3.5.2. Hybrid Deep Learning Architecture
To address the limitations of classical models, we designed a Hybrid Neural Network (Block E in
Figure 1) capable of analyzing handwriting as a dynamic sequence rather than a static image. The architecture described in
Table 4, consists of two sequential blocks:
Local Feature Extraction (1D-CNN): The input sequence first flows through convolutional layers. These layers act as local filters, scanning the signal to detect short-term anomalies, such as sudden spikes in jerk or momentary tremors, which are often invisible in global statistics.
Global Context Analysis (BiLSTM): The features extracted by the CNN are then processed by Bidirectional LSTM units. These units analyze the writing rhythm in both forward and backward directions, allowing the model to distinguish between a natural pause and a pathological hesitation characteristic of Alzheimer’s disease.
Training Protocol and Domain Mixing: We observed that models trained exclusively on synthetic data yielded lower accuracy when tested on real clinical subjects. This confirms that synthetic samples, while capturing general motor patterns, do not fully reproduce the specific variability of real-world handwriting.
To address this limitation, we adopted a Mixed Supervision Strategy:
Training Set: We augmented the synthetic dataset (300 participants) with a subset of 80% of the real clinical data (~172 participants).
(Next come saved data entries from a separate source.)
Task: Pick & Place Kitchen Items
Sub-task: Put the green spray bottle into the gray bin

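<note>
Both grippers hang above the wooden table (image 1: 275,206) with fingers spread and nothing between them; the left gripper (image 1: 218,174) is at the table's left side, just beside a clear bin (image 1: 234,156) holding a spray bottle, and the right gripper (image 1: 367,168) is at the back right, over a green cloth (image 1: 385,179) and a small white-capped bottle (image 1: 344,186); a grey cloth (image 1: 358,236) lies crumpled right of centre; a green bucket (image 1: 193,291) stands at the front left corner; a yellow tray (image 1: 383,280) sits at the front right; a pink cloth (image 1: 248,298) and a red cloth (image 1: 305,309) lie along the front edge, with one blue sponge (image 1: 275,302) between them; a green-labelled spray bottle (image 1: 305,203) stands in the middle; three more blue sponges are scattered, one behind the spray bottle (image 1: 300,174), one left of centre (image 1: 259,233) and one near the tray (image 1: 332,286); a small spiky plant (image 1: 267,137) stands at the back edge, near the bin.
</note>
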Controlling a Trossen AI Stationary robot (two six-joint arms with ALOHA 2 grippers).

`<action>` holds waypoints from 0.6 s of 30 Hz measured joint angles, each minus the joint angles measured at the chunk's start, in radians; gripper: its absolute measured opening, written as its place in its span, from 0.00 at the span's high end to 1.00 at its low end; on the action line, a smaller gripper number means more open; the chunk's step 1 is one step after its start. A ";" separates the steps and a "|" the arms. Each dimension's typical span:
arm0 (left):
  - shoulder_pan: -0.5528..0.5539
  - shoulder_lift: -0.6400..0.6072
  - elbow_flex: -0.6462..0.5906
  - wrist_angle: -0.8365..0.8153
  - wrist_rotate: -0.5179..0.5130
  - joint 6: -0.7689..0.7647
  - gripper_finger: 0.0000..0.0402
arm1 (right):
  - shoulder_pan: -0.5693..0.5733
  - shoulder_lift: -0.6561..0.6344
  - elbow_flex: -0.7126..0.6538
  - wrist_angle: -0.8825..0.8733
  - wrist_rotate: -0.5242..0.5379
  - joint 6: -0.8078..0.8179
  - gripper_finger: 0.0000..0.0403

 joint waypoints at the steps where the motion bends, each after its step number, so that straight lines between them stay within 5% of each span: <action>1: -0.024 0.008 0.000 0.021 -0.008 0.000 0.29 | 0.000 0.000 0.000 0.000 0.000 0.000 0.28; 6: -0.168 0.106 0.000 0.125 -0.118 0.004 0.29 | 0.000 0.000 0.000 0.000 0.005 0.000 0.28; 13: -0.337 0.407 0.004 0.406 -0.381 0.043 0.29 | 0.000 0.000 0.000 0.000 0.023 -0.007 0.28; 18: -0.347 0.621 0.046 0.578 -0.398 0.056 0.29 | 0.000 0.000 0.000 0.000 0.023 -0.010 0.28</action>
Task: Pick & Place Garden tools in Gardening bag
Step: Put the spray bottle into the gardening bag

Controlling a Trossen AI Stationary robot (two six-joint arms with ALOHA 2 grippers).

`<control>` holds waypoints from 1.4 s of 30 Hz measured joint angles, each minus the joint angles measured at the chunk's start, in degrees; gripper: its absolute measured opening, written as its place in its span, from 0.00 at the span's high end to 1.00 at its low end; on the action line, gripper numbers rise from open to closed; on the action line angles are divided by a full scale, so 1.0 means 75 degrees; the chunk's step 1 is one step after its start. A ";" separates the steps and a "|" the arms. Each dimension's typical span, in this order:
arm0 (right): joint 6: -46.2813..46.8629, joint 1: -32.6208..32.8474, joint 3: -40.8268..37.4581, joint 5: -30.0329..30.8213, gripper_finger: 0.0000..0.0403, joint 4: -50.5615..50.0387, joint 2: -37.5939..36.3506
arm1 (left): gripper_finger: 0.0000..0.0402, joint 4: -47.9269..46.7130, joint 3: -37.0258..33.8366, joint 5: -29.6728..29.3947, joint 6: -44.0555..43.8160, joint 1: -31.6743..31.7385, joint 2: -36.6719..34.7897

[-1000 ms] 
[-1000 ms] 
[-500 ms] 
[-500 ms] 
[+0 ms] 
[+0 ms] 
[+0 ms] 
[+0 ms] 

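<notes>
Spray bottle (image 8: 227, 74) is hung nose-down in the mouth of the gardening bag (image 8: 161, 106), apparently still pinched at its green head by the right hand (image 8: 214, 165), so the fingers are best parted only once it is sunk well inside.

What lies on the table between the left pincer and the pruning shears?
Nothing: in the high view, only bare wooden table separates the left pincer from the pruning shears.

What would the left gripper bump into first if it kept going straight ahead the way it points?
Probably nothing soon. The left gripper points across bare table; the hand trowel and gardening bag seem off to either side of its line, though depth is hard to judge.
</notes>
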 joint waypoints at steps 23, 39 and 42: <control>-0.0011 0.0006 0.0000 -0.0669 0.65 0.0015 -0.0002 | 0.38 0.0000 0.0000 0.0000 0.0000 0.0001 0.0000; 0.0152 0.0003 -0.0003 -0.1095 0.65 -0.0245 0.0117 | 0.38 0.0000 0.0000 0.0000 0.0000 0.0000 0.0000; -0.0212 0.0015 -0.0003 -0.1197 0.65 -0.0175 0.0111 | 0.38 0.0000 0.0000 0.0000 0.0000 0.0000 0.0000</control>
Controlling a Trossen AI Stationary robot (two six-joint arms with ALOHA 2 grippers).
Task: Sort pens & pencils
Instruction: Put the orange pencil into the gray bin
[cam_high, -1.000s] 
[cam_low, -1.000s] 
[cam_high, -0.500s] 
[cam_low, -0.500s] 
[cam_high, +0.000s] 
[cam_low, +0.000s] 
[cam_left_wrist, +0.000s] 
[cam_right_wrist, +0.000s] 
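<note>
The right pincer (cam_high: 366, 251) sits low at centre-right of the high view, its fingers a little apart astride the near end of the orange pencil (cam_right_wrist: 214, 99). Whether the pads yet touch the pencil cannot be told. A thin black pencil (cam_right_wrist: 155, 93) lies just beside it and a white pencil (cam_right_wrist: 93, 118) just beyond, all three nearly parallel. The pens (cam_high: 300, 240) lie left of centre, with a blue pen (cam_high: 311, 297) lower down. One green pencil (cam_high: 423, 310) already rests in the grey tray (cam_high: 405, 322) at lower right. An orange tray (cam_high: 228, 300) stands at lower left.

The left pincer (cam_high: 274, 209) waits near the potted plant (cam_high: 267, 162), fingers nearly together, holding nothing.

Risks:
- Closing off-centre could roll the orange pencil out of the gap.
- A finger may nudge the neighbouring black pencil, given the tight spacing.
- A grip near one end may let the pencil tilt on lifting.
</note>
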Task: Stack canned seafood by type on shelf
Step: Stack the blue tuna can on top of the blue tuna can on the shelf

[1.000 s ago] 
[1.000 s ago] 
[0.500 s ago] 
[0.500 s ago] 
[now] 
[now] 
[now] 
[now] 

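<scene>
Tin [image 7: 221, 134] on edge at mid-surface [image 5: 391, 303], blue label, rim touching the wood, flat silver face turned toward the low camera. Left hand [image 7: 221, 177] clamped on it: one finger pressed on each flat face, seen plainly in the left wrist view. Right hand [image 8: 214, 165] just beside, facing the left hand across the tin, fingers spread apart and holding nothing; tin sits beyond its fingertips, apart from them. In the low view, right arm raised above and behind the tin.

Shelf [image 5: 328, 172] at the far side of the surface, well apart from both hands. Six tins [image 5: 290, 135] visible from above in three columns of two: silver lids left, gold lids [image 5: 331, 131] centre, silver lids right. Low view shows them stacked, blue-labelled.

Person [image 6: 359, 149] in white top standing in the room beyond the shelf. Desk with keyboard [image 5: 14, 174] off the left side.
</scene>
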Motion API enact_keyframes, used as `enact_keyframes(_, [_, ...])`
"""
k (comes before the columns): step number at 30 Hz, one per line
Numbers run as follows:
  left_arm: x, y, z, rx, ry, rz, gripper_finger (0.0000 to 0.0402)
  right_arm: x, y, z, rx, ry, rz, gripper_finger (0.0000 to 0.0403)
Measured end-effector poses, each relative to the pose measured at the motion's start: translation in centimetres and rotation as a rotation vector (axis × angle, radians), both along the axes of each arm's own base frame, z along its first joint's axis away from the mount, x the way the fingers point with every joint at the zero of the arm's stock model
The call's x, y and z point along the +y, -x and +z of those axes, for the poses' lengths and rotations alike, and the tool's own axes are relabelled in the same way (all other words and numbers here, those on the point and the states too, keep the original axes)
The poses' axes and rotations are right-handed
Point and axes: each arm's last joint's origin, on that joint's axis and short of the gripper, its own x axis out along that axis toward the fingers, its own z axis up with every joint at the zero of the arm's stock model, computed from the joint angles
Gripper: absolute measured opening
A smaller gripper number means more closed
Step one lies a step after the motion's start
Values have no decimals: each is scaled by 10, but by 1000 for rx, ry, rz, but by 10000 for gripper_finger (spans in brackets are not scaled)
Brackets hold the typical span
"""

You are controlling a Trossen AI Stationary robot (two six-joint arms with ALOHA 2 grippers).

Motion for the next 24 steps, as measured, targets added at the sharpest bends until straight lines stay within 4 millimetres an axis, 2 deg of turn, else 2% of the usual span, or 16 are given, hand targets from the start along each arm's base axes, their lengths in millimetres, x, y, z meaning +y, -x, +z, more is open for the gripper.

These real samples serve as reference points, helping the model align the synthetic features with the actual distribution of patient data.
Testing Set: The remaining 20% of the real clinical data (~43 participants, balanced between AD and CN groups) was strictly held out for testing. This ensures that the reported performance reflects the model’s ability to generalize to new patients, rather than memorizing the training set.
We evaluated this approach using 5-Fold Cross-Validation to ensure the results were stable and reproducible.
4. Results
In this section, we present the evaluation of the proposed Sim-to-Real framework. We analyze the model’s diagnostic performance using stratified cross-validation, examine the types of errors via confusion matrices, and conduct a direct comparison with traditional machine learning baselines to demonstrate the advantages of the hybrid architecture.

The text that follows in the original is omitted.